The lines to repeat are those below from the one containing "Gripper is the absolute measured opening" down to the one containing "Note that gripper", both included; reproduce them exactly and nothing else.

• _DATA RECORDS_
=== Begin Enclosure ===

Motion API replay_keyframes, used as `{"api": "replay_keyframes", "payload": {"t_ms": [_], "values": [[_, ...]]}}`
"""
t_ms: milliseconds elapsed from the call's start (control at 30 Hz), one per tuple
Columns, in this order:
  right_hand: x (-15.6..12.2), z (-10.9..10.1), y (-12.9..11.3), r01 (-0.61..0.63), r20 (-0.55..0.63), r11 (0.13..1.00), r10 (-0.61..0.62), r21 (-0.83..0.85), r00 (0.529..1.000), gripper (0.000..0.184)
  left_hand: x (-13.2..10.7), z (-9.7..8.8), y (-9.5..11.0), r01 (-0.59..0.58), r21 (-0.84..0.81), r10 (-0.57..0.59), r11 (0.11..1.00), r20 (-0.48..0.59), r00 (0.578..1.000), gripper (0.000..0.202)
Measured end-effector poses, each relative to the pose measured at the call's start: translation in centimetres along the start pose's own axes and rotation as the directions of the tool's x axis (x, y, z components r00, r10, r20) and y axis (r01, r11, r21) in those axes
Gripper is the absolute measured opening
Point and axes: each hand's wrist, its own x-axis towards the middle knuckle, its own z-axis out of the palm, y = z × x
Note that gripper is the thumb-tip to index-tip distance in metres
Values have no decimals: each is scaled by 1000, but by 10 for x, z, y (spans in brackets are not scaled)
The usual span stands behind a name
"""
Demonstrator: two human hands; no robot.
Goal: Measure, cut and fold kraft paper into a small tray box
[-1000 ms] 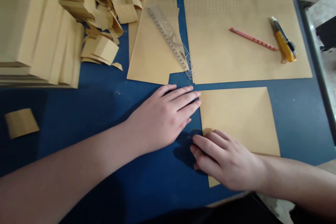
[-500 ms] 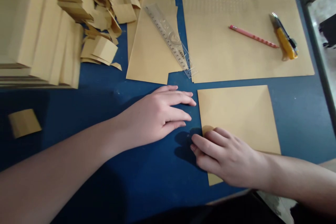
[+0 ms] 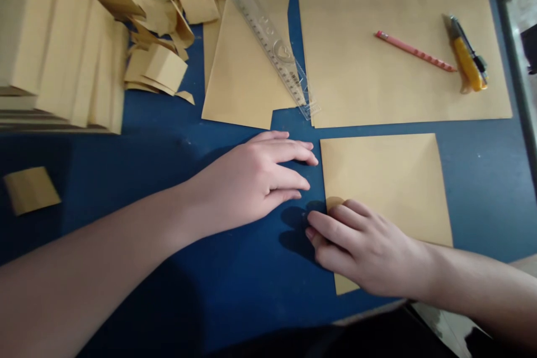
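Note:
My left hand (image 3: 260, 176) lies palm down over the blue table, open, its fingers spread toward the left edge of a brown kraft paper sheet (image 3: 390, 173). A narrow gap separates its fingertips from that sheet. Over the sheet's lower left edge is my right hand (image 3: 361, 246), closed, with thumb and forefinger pressed together just past the edge. Whatever it may hold is hidden under the fingers. The sheet lies flat, its lower right part covered by my right hand and forearm.
Behind lie a larger brown sheet (image 3: 348, 84) bearing a pink pencil (image 3: 415, 51) and a yellow utility knife (image 3: 469, 61), and a clear ruler (image 3: 272, 47) on notched paper (image 3: 239, 78). Folded brown paper pieces (image 3: 75, 67) and scraps (image 3: 165, 67) crowd the left, with a loose piece (image 3: 32, 190) nearer.
The view has shifted slightly, so the table items sit a little higher and the right-hand ones farther right. Both hands keep nearly the same pose.

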Motion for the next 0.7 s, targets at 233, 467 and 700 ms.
{"api": "replay_keyframes", "payload": {"t_ms": [233,467,700], "values": [[-4,1,1,-13,-10,1000,13,7,1000,21,-2,-1,0,-28,4,28,1000,-2,1000,23],[-3,0,6,-45,-45,991,51,122,998,19,-3,-2,-1,-48,7,48,999,5,999,27],[-2,-1,7,-113,-77,957,138,268,987,18,-1,-3,0,-36,-2,36,999,15,999,28]]}}
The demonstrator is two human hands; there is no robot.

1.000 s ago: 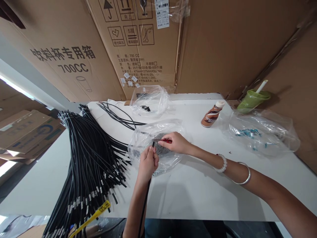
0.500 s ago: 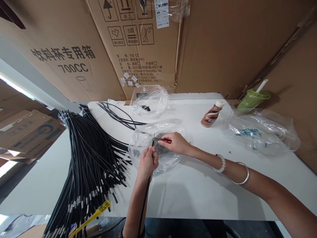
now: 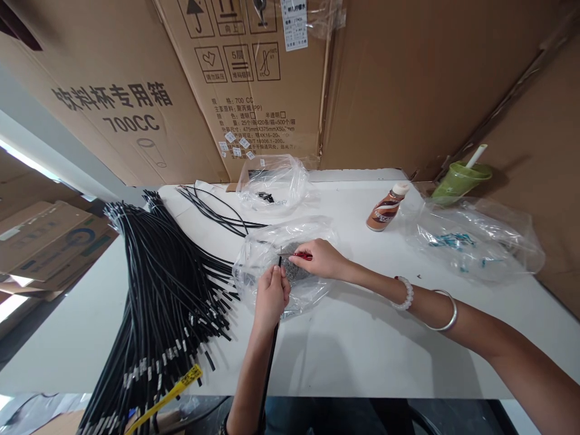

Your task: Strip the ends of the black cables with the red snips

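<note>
My left hand (image 3: pixel 270 297) is closed around a black cable (image 3: pixel 270 365), whose tip sticks up past the thumb and whose length trails down along the forearm. Pinched in my right hand (image 3: pixel 323 260) is a pair of small red-handled scissors (image 3: pixel 305 256), the thin metal blades pointing left at the cable's tip. Whether the blades touch the cable is too small to tell. Beneath both hands lies a clear plastic bag (image 3: pixel 317 228) with a grey mass of small pieces (image 3: pixel 296 272) inside.
Left of my hands, a thick bundle of black cables (image 3: pixel 158 290) with a yellow tag (image 3: pixel 181 383) hangs over the table edge. Behind are a clear bag with black pieces (image 3: pixel 290 175) and cardboard boxes (image 3: pixel 272 90). A bottle (image 3: pixel 386 208), green cup (image 3: pixel 457 181) and another bag (image 3: pixel 507 241) stand right.
The cable's tip sits slightly lower beside the blades, and its trailing part has shifted a little right along with my left forearm. Both hands keep their hold; the view has shifted slightly.
</note>
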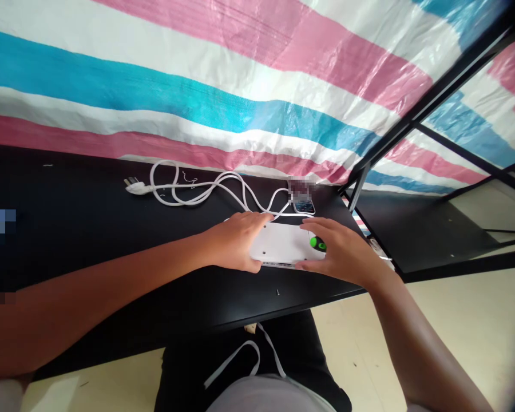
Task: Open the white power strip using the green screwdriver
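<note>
A white power strip [281, 243] lies on the black table, its flat side with small screw holes facing up. My left hand [238, 240] grips its left end, thumb at the near edge and fingers over the far edge. At the other end my right hand [345, 252] spans the strip in the same way. A green and black handle [317, 244], seemingly a screwdriver's, sticks out from under my right palm; the rest of it is hidden. Near the table's front edge lies a small screw [277, 292].
A white cord [197, 201] with a plug [137, 186] lies looped behind my hands. A small device with a lit screen [304, 206] rests at the back. Striped plastic sheeting [189, 86] hangs behind the table [68, 229]. A black metal frame [412, 123] stands at the right.
</note>
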`<action>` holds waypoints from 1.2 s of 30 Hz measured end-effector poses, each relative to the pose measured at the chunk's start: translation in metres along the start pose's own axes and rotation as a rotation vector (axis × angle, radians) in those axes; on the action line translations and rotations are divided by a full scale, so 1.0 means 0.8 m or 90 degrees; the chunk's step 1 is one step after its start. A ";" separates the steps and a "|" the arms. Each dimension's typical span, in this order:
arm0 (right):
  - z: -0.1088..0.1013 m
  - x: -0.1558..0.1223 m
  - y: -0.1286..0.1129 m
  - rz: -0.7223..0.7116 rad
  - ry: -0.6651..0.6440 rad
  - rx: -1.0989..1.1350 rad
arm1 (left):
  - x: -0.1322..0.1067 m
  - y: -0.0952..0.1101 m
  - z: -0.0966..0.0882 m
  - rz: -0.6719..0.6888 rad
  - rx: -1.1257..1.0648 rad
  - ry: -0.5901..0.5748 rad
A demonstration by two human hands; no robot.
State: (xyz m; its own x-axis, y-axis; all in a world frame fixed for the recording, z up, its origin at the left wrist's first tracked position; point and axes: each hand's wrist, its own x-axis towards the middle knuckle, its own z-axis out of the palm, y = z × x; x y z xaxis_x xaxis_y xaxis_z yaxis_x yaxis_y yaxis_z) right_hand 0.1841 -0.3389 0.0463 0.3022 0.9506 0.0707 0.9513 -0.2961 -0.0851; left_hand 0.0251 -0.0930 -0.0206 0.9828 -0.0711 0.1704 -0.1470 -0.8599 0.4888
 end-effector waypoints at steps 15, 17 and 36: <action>0.019 0.011 0.021 -0.030 -0.067 -0.013 | -0.019 -0.020 -0.003 -0.021 0.000 0.021; 0.021 0.006 0.027 -0.027 -0.071 -0.002 | -0.027 -0.027 0.003 -0.018 -0.035 0.053; -0.045 0.129 -0.098 -0.072 0.537 0.862 | -0.031 -0.041 0.029 -0.037 -0.194 0.138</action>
State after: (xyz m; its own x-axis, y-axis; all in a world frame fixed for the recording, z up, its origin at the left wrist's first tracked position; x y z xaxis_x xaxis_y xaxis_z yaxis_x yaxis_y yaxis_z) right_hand 0.1425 -0.2208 0.0961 0.6192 0.5035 0.6026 0.3566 0.5035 -0.7870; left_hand 0.0081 -0.0751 -0.0607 0.9487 0.1100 0.2965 -0.1506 -0.6673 0.7294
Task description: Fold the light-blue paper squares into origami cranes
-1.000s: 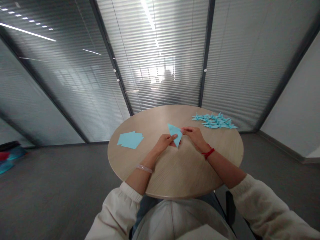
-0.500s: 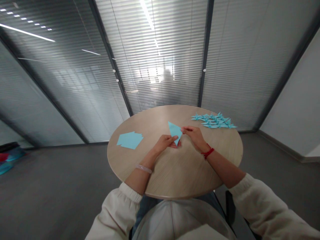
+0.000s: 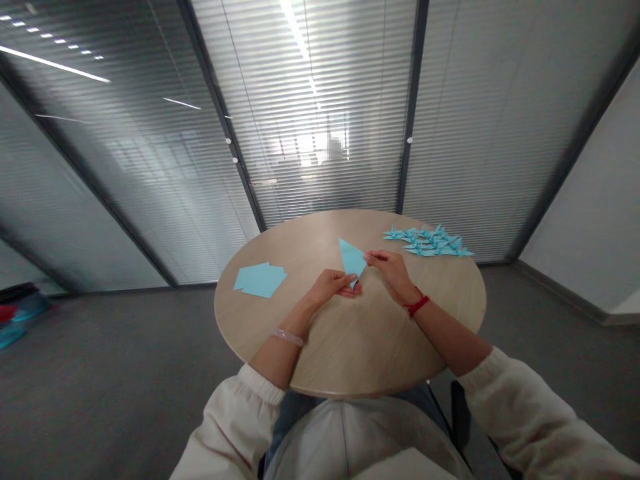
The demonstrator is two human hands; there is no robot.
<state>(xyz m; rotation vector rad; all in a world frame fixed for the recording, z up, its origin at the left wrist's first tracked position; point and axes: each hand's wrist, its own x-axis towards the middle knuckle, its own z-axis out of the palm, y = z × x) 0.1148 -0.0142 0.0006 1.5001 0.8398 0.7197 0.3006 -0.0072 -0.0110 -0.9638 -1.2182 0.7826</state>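
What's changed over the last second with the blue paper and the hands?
The blue paper triangle has tipped a little: its far tip moved up and slightly right. The fingers of the left hand slid off its face toward the lower tip. The right hand keeps its grip on the right corner. The stack of blue sheets, the folded cranes and the table stayed put.

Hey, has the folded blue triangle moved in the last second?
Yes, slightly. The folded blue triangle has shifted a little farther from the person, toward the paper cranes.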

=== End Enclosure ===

• _ANSWER TO THIS PROBLEM_
Gripper is the absolute measured opening
Point and axes: each hand's wrist, its own x-axis towards the middle knuckle, its own z-axis out of the palm, y = z × x
Note that gripper is the thumb-tip to index-tip distance in metres

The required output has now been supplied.